In 2005, London’s fabulous Victoria and Albert Museum held a wonderful exhibition about the Arts and Crafts Movement. Oh, how sublime it was to waft, Mrs Dalloway-style, through room after room of the most gorgeous jewellery, furniture, textiles and all sorts of other emphemera – why not take a wander through this beautiful online gallery to get your own idea of what it must have been like…
And to accompany us on this magical journey? A specially commissioned album of music by British composers inspired by traditional folk songs and the countryside – precisely in keeping with the values of the arts and crafts ideals, which were the promotion of traditional craftmanship using simple forms, with the application of medieval, romantic or folk styles of decoration.
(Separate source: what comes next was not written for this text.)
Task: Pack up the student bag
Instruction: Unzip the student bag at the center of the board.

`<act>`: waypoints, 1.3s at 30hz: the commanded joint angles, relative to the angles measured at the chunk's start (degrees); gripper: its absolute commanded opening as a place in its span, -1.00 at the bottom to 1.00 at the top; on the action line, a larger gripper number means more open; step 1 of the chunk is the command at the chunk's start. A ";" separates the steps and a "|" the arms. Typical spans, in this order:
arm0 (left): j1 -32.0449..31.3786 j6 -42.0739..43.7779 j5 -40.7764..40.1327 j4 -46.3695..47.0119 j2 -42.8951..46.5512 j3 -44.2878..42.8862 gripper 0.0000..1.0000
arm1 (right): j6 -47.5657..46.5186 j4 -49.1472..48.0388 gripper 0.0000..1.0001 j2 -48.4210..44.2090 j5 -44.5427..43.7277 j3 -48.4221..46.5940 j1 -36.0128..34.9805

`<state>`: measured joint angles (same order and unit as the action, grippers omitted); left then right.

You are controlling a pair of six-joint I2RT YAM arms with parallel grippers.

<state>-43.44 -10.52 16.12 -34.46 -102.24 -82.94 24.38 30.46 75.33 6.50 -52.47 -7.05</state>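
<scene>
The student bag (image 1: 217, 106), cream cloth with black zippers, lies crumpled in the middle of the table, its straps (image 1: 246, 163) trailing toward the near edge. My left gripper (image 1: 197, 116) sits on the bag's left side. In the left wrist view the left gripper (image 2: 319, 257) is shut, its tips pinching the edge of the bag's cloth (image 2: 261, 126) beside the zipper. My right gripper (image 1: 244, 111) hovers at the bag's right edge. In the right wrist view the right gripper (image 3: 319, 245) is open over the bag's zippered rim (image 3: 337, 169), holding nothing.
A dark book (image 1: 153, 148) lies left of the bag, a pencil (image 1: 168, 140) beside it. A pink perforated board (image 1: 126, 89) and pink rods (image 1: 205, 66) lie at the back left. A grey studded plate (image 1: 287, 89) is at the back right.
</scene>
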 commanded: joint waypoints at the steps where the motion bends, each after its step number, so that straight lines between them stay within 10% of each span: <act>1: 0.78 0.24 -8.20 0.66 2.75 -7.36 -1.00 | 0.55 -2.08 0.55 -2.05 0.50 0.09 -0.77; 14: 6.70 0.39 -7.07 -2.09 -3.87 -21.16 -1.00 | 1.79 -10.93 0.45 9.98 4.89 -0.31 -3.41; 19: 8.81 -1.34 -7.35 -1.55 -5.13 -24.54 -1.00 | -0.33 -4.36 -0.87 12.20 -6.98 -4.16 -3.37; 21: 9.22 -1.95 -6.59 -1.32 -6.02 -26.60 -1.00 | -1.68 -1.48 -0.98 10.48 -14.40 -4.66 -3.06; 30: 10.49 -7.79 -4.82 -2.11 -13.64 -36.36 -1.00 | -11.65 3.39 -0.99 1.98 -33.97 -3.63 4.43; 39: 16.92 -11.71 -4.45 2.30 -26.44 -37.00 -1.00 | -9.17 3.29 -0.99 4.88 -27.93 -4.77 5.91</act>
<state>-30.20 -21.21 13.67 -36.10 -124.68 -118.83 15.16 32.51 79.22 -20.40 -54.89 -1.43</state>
All performed beautifully by the English String Orchestra.
What pleasure such simple music can bring. So delicate, fleeting – like one’s half-dreams when dozing in the late-summer sun. Gossamer lilts need no effort in the listening, diaphenous wafts on the air mix with the pollen in the lazy breeze.
Here is one example – Ralph Vaughan Williams’ Fantasia on Greensleeves
And one other – Butterworth’s The Banks of Green Willow
Other tracks are more robust – not everything about the countryside and nature is idyllic of course: there is toil, poverty and loss. But there is honest reward in the end. This piece, Holst’s Somerset Rhapsody perhaps captures the whole gamut.
It would not be right for me to leave a post about the Arts and Crafts Movement without giving specific reference to William Morris, the English textile designer (among other things), and the Movement’s leader. I’ll finish with but one of his many iconic designs, The Strawberry Thief – it seems to me that time is easily stolen away when one is immersed in the beauty of these visual and aural treasures.